TASK ITEM —
In the copy, include no pictures, but reproduce every record exactly.
····················
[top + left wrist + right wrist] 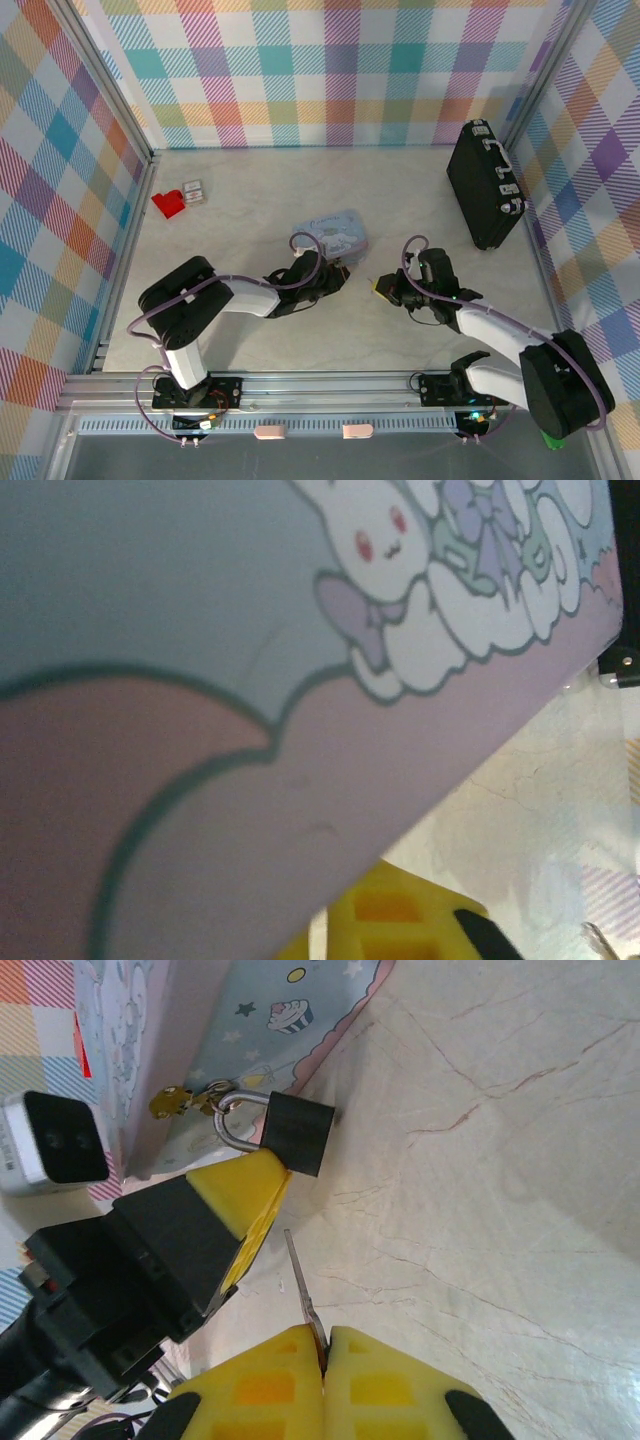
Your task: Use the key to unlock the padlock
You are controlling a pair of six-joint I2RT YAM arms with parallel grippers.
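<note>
The padlock (297, 1136) has a dark body and a silver shackle (232, 1125). The shackle hangs through a brass hasp on the pastel cartoon tin (290, 1020). My right gripper (325, 1337) is shut on the key (303, 1290); its thin blade points up towards the padlock and stops short of it. My left gripper (280, 1170) comes in from the left, its yellow fingers together and their tip against the padlock body. From above, both grippers meet just in front of the tin (335, 232). In the left wrist view one yellow finger (400, 920) shows under the tin lid (300, 680).
A black briefcase (485, 185) stands at the back right. A red plastic piece (168, 204) and a small box (193, 192) lie at the back left. Plaid walls close off three sides of the marbled table (400, 190).
</note>
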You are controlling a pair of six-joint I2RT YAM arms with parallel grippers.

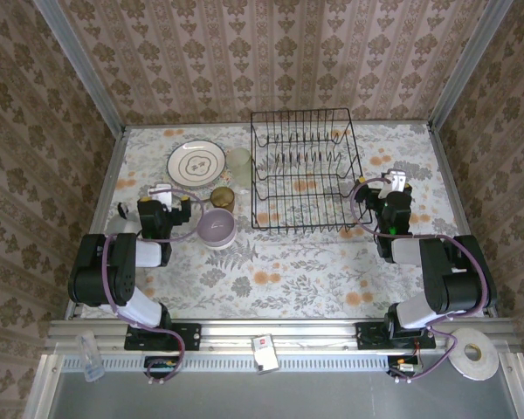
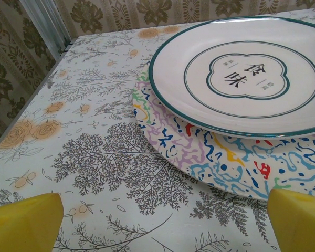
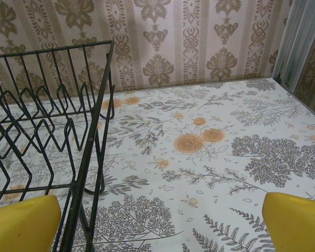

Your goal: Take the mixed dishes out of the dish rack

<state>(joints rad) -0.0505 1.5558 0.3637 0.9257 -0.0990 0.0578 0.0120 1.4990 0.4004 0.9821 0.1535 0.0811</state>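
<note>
The rack [image 1: 301,170] looks empty, by the table's far edge. Plates [image 1: 196,163], glass [image 1: 238,161], cup [image 1: 223,197] and bowl [image 1: 217,227] sit left of it. The left gripper [image 1: 169,191] and right gripper [image 1: 394,181] are wide open and hold nothing. The right one is close to the rack and might bump it.
</note>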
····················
RESULT FOR THIS EXERCISE —
[top + left wrist + right wrist] 
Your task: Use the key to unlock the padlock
You are controlling a pair of six-joint I2RT YAM arms with parallel grippers.
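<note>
The padlock (297, 1136) has a dark body and a silver shackle (232, 1125). The shackle hangs through a brass hasp on the pastel cartoon tin (290, 1020). My right gripper (325, 1337) is shut on the key (303, 1290); its thin blade points up towards the padlock and stops short of it. My left gripper (280, 1170) comes in from the left, its yellow fingers together and their tip against the padlock body. From above, both grippers meet just in front of the tin (335, 232). In the left wrist view one yellow finger (400, 920) shows under the tin lid (300, 680).
A black briefcase (485, 185) stands at the back right. A red plastic piece (168, 204) and a small box (193, 192) lie at the back left. Plaid walls close off three sides of the marbled table (400, 190).
</note>
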You are controlling a pair of six-joint I2RT YAM arms with parallel grippers.


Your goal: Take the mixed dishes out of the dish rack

<state>(joints rad) -0.0505 1.5558 0.3637 0.9257 -0.0990 0.0578 0.0120 1.4990 0.4004 0.9821 0.1535 0.0811</state>
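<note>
The rack [image 1: 301,170] looks empty, by the table's far edge. Plates [image 1: 196,163], glass [image 1: 238,161], cup [image 1: 223,197] and bowl [image 1: 217,227] sit left of it. The left gripper [image 1: 169,191] and right gripper [image 1: 394,181] are wide open and hold nothing. The right one is close to the rack and might bump it.
</note>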

The exercise was worked through completely.